Financial markets and Europe's politicians fear victory for the opposition 'No' camp could trigger political instability and renewed turmoil for Italy's battered banks, pushing the euro zone towards a fresh crisis.
"Think of your future and the future of your children," Renzi said in a radio interview on Friday, the first of numerous media events and public rallies planned for the day.
Renzi has promised to resign if Italians reject his plan to drastically reduce the role of the upper house Senate and claw back powers from regional authorities. The opposition says the reform will reduce vital democratic checks and balances.
The 41-year old premier has dominated the airwaves in recent weeks, often appearing several times a day in talk shows and in online forums to try to turn around a plethora of opinion polls showing a growing lead for 'No'.
A blackout on the publication of surveys was imposed on Nov. 18, but private polls are still being carried out and bookmakers say the 'No' camp remains the clear favorite to win.
"If 'Yes' wins Italy will be the strongest country in Europe," Renzi said, pledging to veto immediately the European Union's budget to force Italy's partners to give it more help in handling an influx of migrants arriving on its shores.
Economy Minister Pier Carlo Padoan sought to calm nervous markets on Friday, saying in a newspaper interview that there was "no risk of a financial earthquake" if 'No' wins, though there may be "48 hours of turbulence".
European shares fell to a three-week low on Friday as investors stayed cautious ahead of Italy's vote, with Milan's bluechip index off 0.75 percent.
The bond market was more sanguine, with the gap between Italian and German 10-year bond yields, a key bellwether of investor sentiment, dipping to 165 basis points on Friday against a 2-1/2 year high of 190 points registered last week.
Market jitters have concentrated on Italy's banks, saddled with 360 billion euros ($380 billion) of bad loans, and most specifically on Monte Dei Paschi di Siena, its oldest and third largest lender.
The bank needs to raise 5 billion euros ($5.3 billion) by the end of the year to plug a capital shortfall or risk being wound down.

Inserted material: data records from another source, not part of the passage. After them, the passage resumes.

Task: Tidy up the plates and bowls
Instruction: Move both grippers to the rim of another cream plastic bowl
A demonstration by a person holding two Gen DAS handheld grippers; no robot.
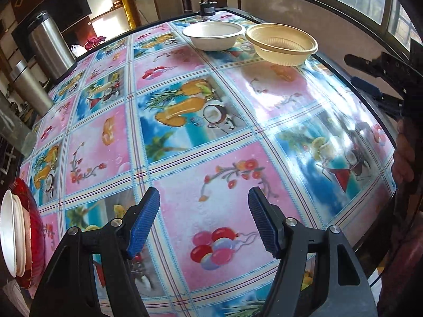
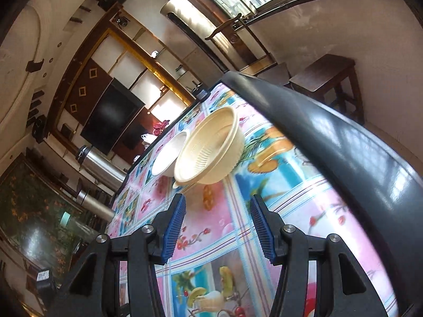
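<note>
Left hand-held gripper (image 1: 203, 222) agape, 2 bowls (image 1: 281, 44) beyond

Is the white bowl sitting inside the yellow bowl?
No, the white bowl stands on the table beside the yellow bowl.

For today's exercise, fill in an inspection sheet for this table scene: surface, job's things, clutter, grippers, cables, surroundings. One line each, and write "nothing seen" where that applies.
Surface: table under a glossy patterned cloth of fruit and flower squares, with glare on its right side.
Job's things: white bowl and cream bowl upright, side by side at the far edge; red plate with white dishes on it at the near left edge.
Clutter: small dark object at the far edge.
Grippers: left gripper open and empty over the cloth; right gripper open and empty, pointing at the bowls.
Cables: nothing seen.
Surroundings: steel flasks at left, shelving, windows, wooden stool.
</note>
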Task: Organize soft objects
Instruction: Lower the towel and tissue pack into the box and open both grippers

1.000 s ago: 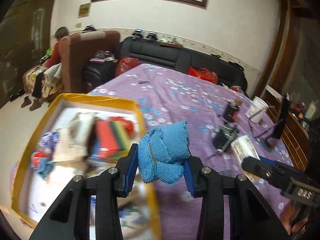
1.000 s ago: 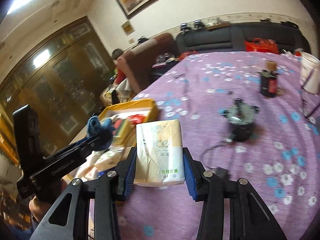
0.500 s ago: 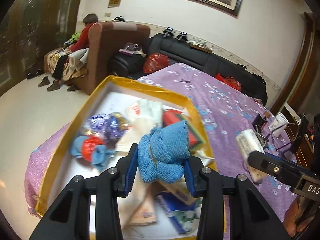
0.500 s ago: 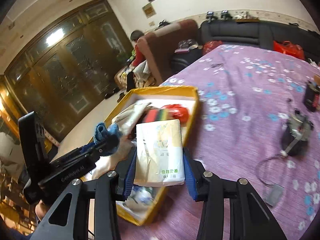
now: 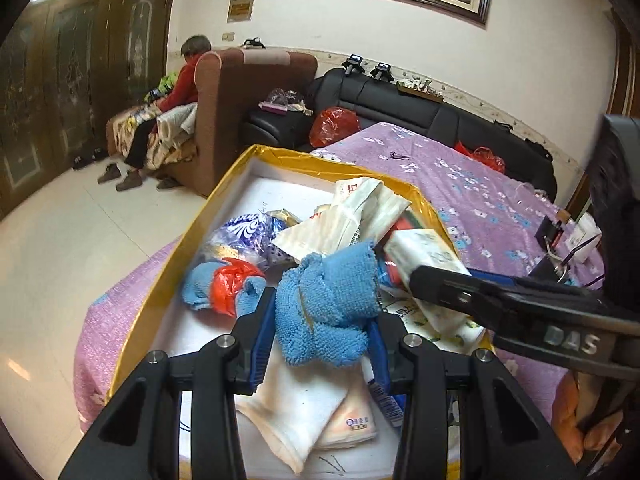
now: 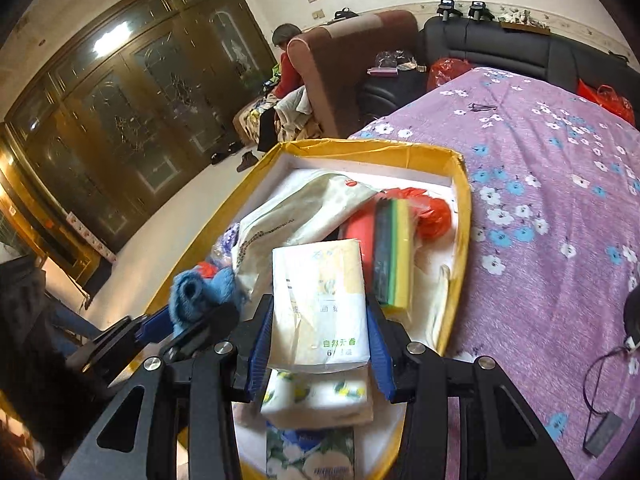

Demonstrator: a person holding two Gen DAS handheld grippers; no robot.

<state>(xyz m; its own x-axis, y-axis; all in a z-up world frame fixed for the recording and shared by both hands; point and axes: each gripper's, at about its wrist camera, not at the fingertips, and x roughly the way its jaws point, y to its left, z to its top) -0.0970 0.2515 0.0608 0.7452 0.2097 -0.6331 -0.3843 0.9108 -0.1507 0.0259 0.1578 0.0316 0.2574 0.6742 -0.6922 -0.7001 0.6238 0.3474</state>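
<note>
The left claw (image 5: 320,320) is clenched on a crumpled blue towel (image 5: 326,300) and holds it above the yellow-rimmed box (image 5: 168,276), which sits near the corner of the purple-flowered tabletop (image 6: 552,208). Just beside it, the right claw (image 6: 318,316) grasps a wrapped tissue pack (image 6: 320,300) over the same box. Inside the box lie a striped sponge block (image 6: 394,256), a red plastic bag (image 6: 434,216), a large cream-coloured bag (image 6: 296,216) and more tissue packs (image 6: 316,394).
</note>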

Government officials say potential investors may be deterred by political instability if 'No' wins on Sunday.
With bookmakers odds suggesting a roughly 75 percent chance of a win for 'No', speculation is rife on what Renzi will do in the event of defeat.
He is widely expected to resign and has said he will play no role in any unelected, so-called "technical" government, which President Sergio Mattarella may try to put in place. Some of his allies have urged him to stay in power regardless of the result.
On Friday he declined discuss post-referendum scenarios, saying talk of a snap election, a year ahead of schedule, was "fantasy".
Luigi Di Maio, one of the most prominent figures in the largest opposition party, the anti-establishment 5-Star Movement, said on Friday the country should hold fresh elections "as quickly as possible," in the early months of next year.